In 'Time-to-Time' proposal for county, volunteers bank their aid to elderly Driving someone to doctor's office would earn credits to use in future

June 15, 1993|By Kerry O'Rourke | Kerry O'Rourke,Staff Writer

Senior citizens need help from time to time getting to the doctor's office, buying groceries or raking leaves. A proposed Carroll County program would find volunteers to do the jobs and allow the volunteers to earn credits to use if they ever need help.

The concept is used across the country and would be called "Time-to-Time" in Carroll, said Peggy Henderson, the county's coordinator of volunteer services.

This is how it would work:

A volunteer who spends an hour every week driving a senior citizen to the doctor's office would earn four hours of credit a month. If the volunteer or a family member later needed help, the volunteer could draw on his credit to get assistance.

"It's a way of drawing the community together," Ms. Henderson said.

The county commissioners are considering whether to apply for a $10,000 grant from United Way of Central Maryland to start the pTC program. The county would contribute $11,270 to start it.

About 80 similar programs have been set up nationwide in the past three years and about 20 more are planned, said Hunter L. McKay, deputy director of the service banking program at the Center on Aging at the University of Maryland. Rockville has Maryland's only service bank.

Service banks provide help that existing volunteer programs sometimes miss. "They wrap around what exists in communities," Mr. McKay said.
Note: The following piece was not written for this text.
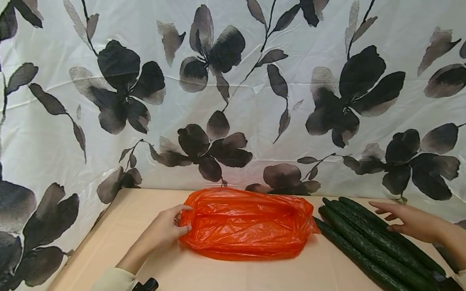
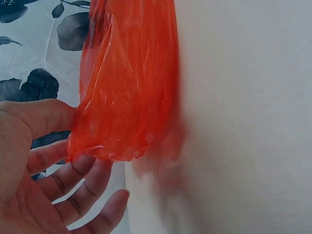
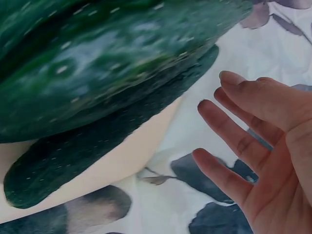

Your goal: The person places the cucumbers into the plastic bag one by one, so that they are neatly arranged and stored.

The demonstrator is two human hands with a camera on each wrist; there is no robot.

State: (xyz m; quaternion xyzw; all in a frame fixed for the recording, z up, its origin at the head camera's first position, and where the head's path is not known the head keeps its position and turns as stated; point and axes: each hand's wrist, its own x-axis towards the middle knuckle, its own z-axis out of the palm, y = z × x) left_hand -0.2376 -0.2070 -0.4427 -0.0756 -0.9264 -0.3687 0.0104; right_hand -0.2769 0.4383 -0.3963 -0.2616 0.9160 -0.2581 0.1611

Ms. Henderson said some program organizers are considering a national volunteer service bank that, for example, would allow a Maryland resident whose parents live in California to transfer his volunteer credits to California to help them.

Carroll senior citizens have expressed interest in "Time-to-Time" through an informal survey done last month at senior citizen housing complexes, she said.

About 380 people were surveyed. They said they would like rides to the doctor's office and grocery store, help with light cleaning and people to accompany them at fire company or church dinners, Ms. Henderson said.

Volunteers also could help with "simple" things, such as doing holiday shopping, addressing holiday cards and wrapping gifts, she said.

Ms. Henderson would set up a computerized "service bank" to keep track of volunteer hours and would screen volunteers and senior citizens to make appropriate matches.

The program could serve 200 to 300 senior citizens using 50 or more volunteers, Ms. Henderson said.

In a staff meeting yesterday, the commissioners said they wanted to hear more about "Time-to-Time" before committing county money. They must decide by the end of the week in order to meet the United Way deadline. "I question whether it is worth our staff time," said Commissioner Donald I. Dell, because he believes volunteers would help whether they earn credit or not.

United Way plans to award the grant in October, Ms. Henderson said. If Carroll receives the money, she said, the program could start in January.